* **PROBLEM DETAILS**: This exercise calls for the data below to be retyped exactly, minus any images.

==========

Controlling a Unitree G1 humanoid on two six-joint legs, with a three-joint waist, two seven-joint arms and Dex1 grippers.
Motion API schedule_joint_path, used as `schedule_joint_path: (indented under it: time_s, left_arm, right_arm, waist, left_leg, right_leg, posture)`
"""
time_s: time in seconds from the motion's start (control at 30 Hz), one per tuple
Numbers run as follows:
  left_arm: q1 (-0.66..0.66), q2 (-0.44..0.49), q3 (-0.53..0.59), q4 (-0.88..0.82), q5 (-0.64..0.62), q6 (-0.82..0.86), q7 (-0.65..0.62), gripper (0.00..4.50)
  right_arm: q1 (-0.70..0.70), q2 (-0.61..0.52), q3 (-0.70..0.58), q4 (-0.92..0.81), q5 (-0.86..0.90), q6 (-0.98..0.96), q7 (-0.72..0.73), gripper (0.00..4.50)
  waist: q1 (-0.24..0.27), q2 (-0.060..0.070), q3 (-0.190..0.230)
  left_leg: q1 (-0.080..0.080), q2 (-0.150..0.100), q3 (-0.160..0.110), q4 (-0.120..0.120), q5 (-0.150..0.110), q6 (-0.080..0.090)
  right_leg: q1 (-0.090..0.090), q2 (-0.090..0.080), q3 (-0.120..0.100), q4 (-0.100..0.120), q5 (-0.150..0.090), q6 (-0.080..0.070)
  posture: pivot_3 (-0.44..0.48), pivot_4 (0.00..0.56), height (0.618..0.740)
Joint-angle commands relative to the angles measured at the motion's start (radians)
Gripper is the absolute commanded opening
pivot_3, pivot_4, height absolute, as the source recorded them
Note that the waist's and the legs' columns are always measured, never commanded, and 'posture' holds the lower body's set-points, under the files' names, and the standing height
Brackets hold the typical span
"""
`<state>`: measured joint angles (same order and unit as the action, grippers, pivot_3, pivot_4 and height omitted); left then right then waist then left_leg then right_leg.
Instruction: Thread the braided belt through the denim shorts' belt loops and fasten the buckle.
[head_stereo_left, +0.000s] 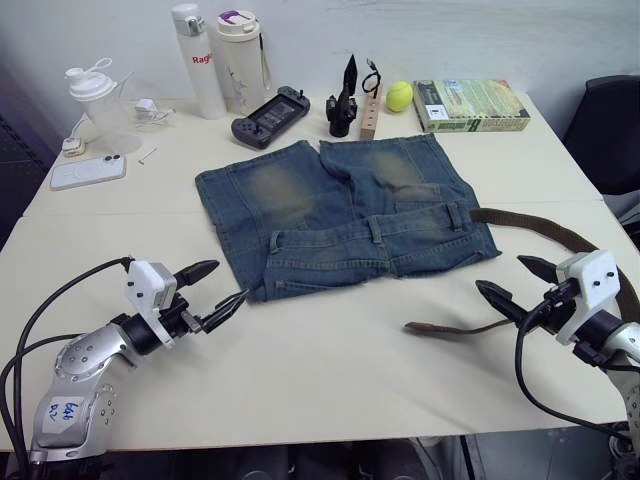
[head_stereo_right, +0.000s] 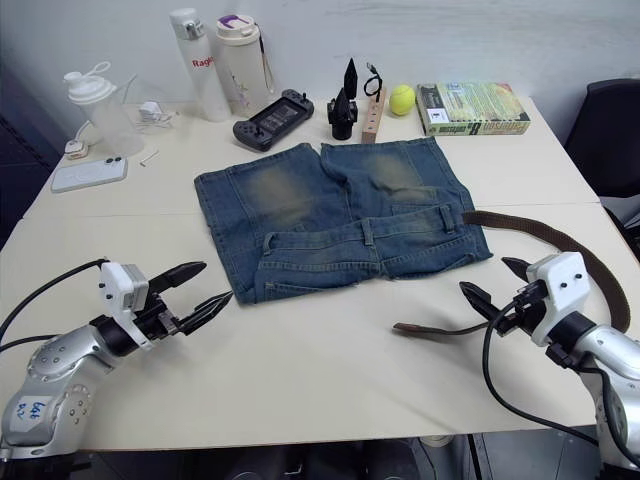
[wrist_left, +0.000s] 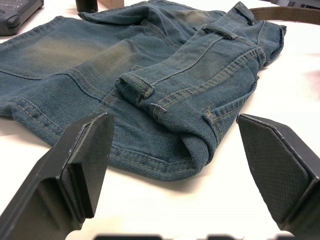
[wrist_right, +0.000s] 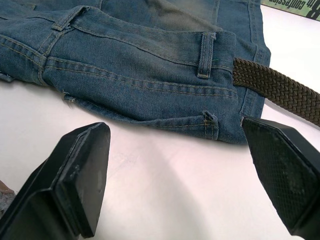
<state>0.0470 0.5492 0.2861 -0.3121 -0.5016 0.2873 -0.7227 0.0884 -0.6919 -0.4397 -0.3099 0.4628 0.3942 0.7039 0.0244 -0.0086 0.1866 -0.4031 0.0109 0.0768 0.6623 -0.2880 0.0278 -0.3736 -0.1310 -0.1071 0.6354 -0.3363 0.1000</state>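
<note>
Denim shorts (head_stereo_left: 345, 215) lie flat mid-desk (head_stereo_left: 320, 370), waistband toward the robot. Braided belt (head_stereo_left: 560, 240) emerges at the shorts' right waistband corner, curves along the desk's right side, and its tan tip (head_stereo_left: 432, 327) lies just beside the right gripper (head_stereo_left: 512, 283), the nearer arm. Left gripper (head_stereo_left: 218, 288) fingers are spread, empty; right likewise. The right wrist view shows the weave beside a belt loop (wrist_right: 205, 55).
</note>
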Motion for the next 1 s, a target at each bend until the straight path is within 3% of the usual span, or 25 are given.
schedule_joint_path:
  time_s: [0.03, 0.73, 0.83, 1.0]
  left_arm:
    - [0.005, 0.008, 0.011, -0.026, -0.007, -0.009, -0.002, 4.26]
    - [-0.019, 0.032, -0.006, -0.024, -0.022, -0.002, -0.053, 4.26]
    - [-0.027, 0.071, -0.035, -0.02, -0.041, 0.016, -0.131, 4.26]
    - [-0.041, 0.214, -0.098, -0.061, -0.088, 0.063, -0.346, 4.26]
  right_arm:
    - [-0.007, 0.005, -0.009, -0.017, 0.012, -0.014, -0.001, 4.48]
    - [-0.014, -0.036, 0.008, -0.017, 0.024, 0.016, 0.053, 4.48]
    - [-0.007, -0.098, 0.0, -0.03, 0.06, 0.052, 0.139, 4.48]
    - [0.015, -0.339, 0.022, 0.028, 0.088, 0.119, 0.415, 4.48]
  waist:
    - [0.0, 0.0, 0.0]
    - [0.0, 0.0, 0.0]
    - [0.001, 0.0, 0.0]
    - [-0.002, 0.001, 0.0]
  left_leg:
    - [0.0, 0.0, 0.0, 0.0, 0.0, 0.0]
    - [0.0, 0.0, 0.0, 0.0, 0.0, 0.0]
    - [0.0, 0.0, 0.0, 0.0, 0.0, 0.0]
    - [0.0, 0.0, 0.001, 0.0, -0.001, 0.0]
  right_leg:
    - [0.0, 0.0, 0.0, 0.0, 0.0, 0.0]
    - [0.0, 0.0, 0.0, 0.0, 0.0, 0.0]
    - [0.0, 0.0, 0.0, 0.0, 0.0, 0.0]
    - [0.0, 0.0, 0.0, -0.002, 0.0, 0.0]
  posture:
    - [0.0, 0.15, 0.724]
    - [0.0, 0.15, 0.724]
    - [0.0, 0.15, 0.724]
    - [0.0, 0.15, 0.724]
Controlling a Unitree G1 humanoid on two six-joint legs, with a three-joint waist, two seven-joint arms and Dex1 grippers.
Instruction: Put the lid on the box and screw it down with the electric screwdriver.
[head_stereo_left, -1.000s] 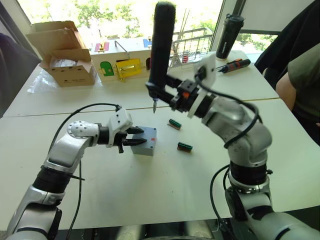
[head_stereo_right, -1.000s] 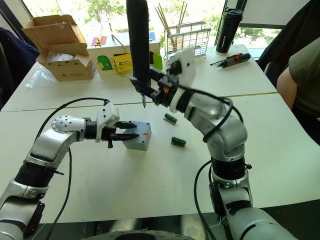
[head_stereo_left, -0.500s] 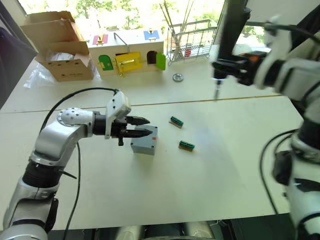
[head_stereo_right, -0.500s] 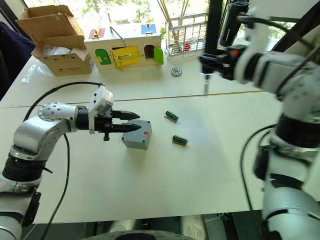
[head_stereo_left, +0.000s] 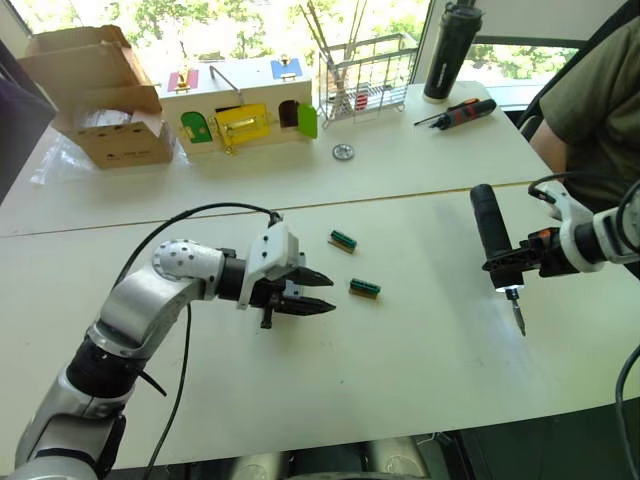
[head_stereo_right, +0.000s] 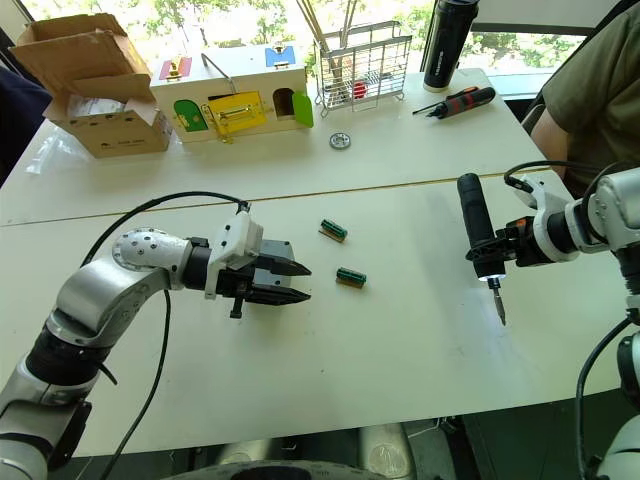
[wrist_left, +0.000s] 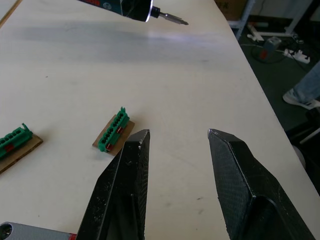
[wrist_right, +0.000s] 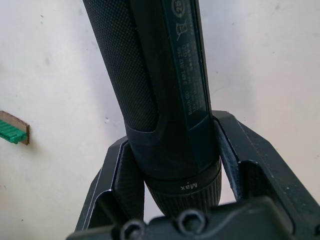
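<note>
Right gripper is clamped round the electric screwdriver, bit down, near the table's right edge. Left gripper is spread mid-table, grey box corner just behind it. I'd pin the box steady first, then bring the bit over plumb.

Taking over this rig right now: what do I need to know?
Left end effector: open, holding nothing, low over the table.
Right end effector: shut on the electric screwdriver, bit pointing down, far off on the robot's right.
Box: on the table; only a grey corner shows, by the base of the left fingers.
Lid: cannot be told apart from the box here, so check whether it is seated.
Left: confirm the lid, bring the screwdriver to the box, drive the screws.
</note>
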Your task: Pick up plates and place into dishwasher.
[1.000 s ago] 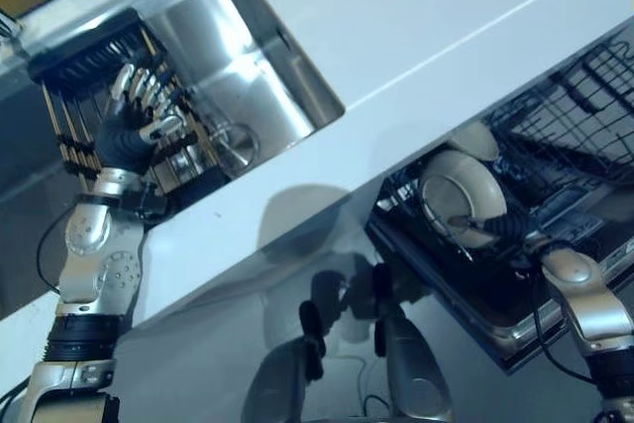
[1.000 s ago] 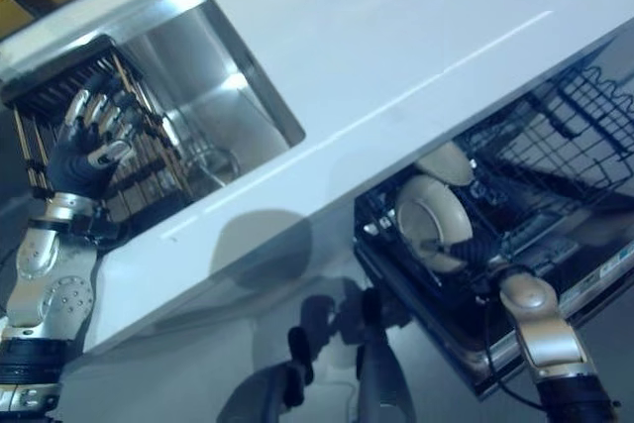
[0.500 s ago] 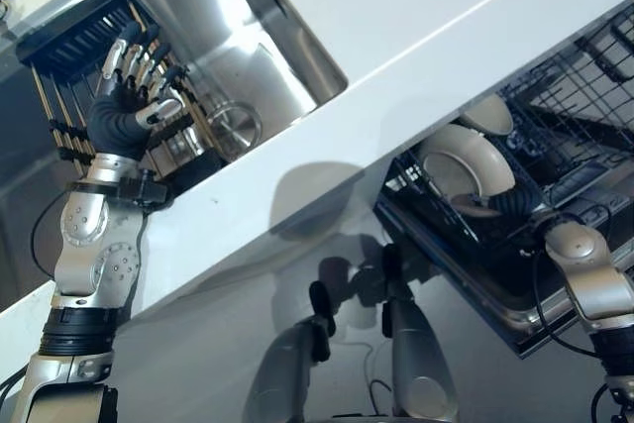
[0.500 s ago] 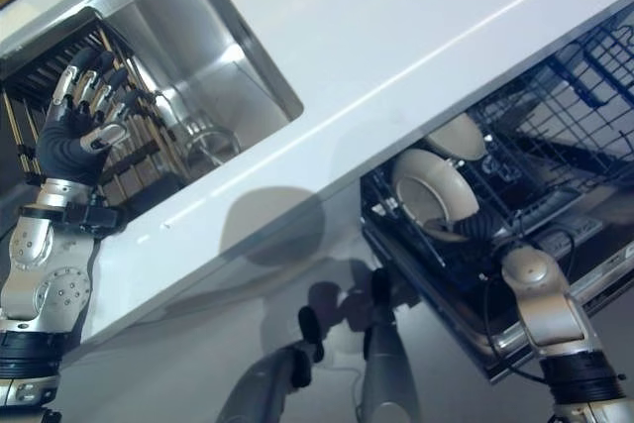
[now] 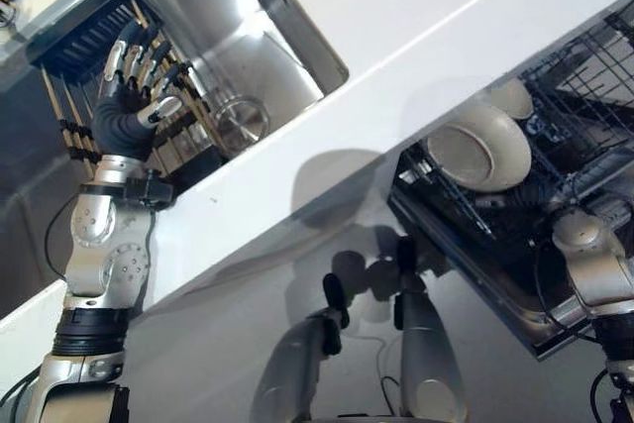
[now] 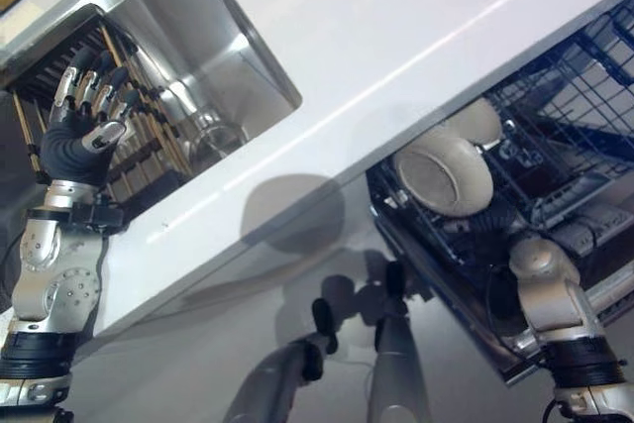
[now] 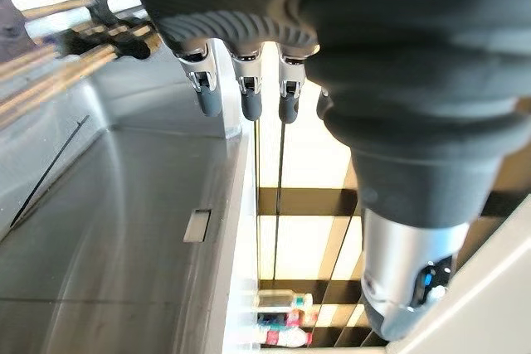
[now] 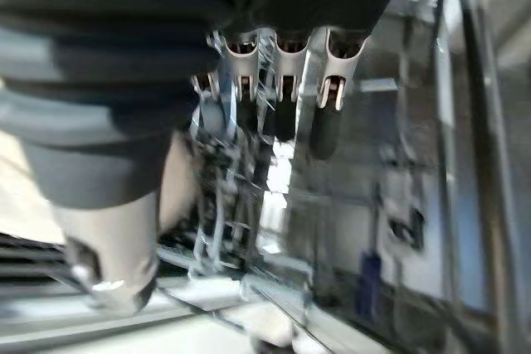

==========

* **ANSWER TO THE PROBLEM**:
Controlling a Unitree G1 humanoid on two six-joint legs, with a three-joint waist, two seven-joint arms and Dex1 grippers.
Motion API schedule_joint_path, used as `schedule_joint_path: (indented under it: time_s, left_arm, right_arm, waist, left_leg, right_leg, posture)`
"""
time_s: time in seconds from the motion's start (control at 30 Hz), one per tuple
Numbers run as follows:
  left_arm: q1 (-0.66..0.66), q2 (-0.44..0.49), q3 (-0.53..0.59), q4 (-0.88..0.82), q5 (-0.64..0.62), q6 (-0.82..0.86), q7 (-0.65..0.62), gripper (0.00..4.50)
  right_arm: q1 (-0.70..0.70), q2 (-0.61..0.52), q3 (-0.70..0.58), q4 (-0.92..0.81), q5 (-0.86..0.90), q6 (-0.98..0.96), q7 (-0.72..0.73), gripper (0.00..4.50)
  waist: q1 (-0.24..0.27), q2 (-0.060..0.070), q3 (-0.190..0.230)
  left_leg: q1 (-0.080..0.080), q2 (-0.150..0.100), q3 (-0.160..0.110), q4 (-0.120..0.120), q5 (-0.150..0.110), q6 (-0.080..0.090)
  right_leg: q1 (-0.090..0.090), q2 (-0.090..0.080), q3 (-0.120..0.100), q4 (-0.100..0.120), q5 (-0.150..0.090), q6 (-0.080..0.070)
  posture: pivot_3 (-0.44..0.48), pivot_4 (0.00..0.56), height (0.618..0.740)
Joint-angle commands relative to the angles measured at the motion's start (radians)
Gripper is the absolute commanded opening
pivot_3, pivot_4, height absolute, as the source recorded them
Note that the waist's and the legs' columns are always measured, never commanded, and 'posture' holds the lower body's set-points, under the files' names, and the standing height
Brackets hold the typical span
"""
`<state>`: measured joint angles (same order and unit as the action, grippers, pivot_3, pivot_4 and height omitted); left then right then waist then left_leg then right_leg.
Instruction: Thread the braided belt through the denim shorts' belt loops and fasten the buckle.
[head_stereo_left, +0.000s] 
[head_stereo_right, +0.000s] 
[wrist_left, +0.000s] 
[wrist_right, +0.000s] 
<state>0.0470 0.5492 0.2861 -0.3121 -0.5016 0.2873 -0.7227 0.0884 -0.6919 -0.4397 -0.3099 0.4628 0.3942 0.7039 0.0244 -0.0086 0.1866 -0.4031 0.0109 0.0768 0.6623 -0.2880 0.0278 -0.3736 -0.1310 -0.1071 0.6354 -0.3363 0.1000</state>
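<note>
Denim shorts (head_stereo_left: 345, 215) lie flat mid-desk (head_stereo_left: 320, 370), waistband toward the robot. Braided belt (head_stereo_left: 560, 240) emerges at the shorts' right waistband corner, curves along the desk's right side, and its tan tip (head_stereo_left: 432, 327) lies just beside the right gripper (head_stereo_left: 512, 283), the nearer arm. Left gripper (head_stereo_left: 218, 288) fingers are spread, empty; right likewise. The right wrist view shows the weave beside a belt loop (wrist_right: 205, 55).
</note>
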Motion for the next 1 s, a target at each bend until the straight path is within 3% of the usual span, or 25 are given.
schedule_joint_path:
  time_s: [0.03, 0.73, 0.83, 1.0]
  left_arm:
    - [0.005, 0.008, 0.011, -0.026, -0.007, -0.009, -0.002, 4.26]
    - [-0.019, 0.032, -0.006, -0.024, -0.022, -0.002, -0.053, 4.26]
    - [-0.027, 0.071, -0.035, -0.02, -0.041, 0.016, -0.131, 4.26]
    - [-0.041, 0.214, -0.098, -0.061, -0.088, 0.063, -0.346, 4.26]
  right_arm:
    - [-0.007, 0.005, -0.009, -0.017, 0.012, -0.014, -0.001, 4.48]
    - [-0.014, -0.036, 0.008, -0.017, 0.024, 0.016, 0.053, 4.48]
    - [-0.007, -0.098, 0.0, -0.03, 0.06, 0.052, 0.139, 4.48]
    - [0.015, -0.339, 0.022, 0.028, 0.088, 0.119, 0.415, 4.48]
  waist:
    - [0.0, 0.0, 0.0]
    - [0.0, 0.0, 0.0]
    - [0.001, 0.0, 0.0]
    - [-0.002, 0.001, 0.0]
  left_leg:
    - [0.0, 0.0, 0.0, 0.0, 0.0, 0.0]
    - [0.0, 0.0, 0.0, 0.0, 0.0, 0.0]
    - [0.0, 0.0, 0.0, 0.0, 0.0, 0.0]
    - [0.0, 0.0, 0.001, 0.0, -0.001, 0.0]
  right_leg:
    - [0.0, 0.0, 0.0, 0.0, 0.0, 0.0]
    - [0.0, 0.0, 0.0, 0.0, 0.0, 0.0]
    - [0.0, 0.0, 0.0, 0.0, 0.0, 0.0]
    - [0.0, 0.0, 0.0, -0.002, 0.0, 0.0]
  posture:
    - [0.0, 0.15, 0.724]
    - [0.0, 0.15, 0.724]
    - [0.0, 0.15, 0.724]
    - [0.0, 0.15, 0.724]
Controlling a Unitree G1 humanoid on two six-joint legs, with a three-joint waist, two seven-joint arms and Dex1 grippers.
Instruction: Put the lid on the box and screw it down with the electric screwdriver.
[head_stereo_left, -1.000s] 
[head_stereo_right, -1.000s] 
[head_stereo_left, -0.500s] 
[head_stereo_right, -0.500s] 
[head_stereo_left, +0.000s] 
[head_stereo_right, +0.000s] 
[wrist_left, +0.000s] 
[wrist_right, +0.000s] 
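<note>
Right gripper is clamped round the electric screwdriver, bit down, near the table's right edge. Left gripper is spread mid-table, grey box corner just behind it. I'd pin the box steady first, then bring the bit over plumb.

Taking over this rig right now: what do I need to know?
Left end effector: open, holding nothing, low over the table.
Right end effector: shut on the electric screwdriver, bit pointing down, far off on the robot's right.
Box: on the table; only a grey corner shows, by the base of the left fingers.
Lid: cannot be told apart from the box here, so check whether it is seated.
Left: confirm the lid, bring the screwdriver to the box, drive the screws.
</note>
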Your task: Pick up plates and place into dishwasher.
[1.000 s ago] 
[1.000 s ago] 
[0.500 s ago] 
[0.500 s ago] 
[now] 
[now] 
[now] 
[now] 

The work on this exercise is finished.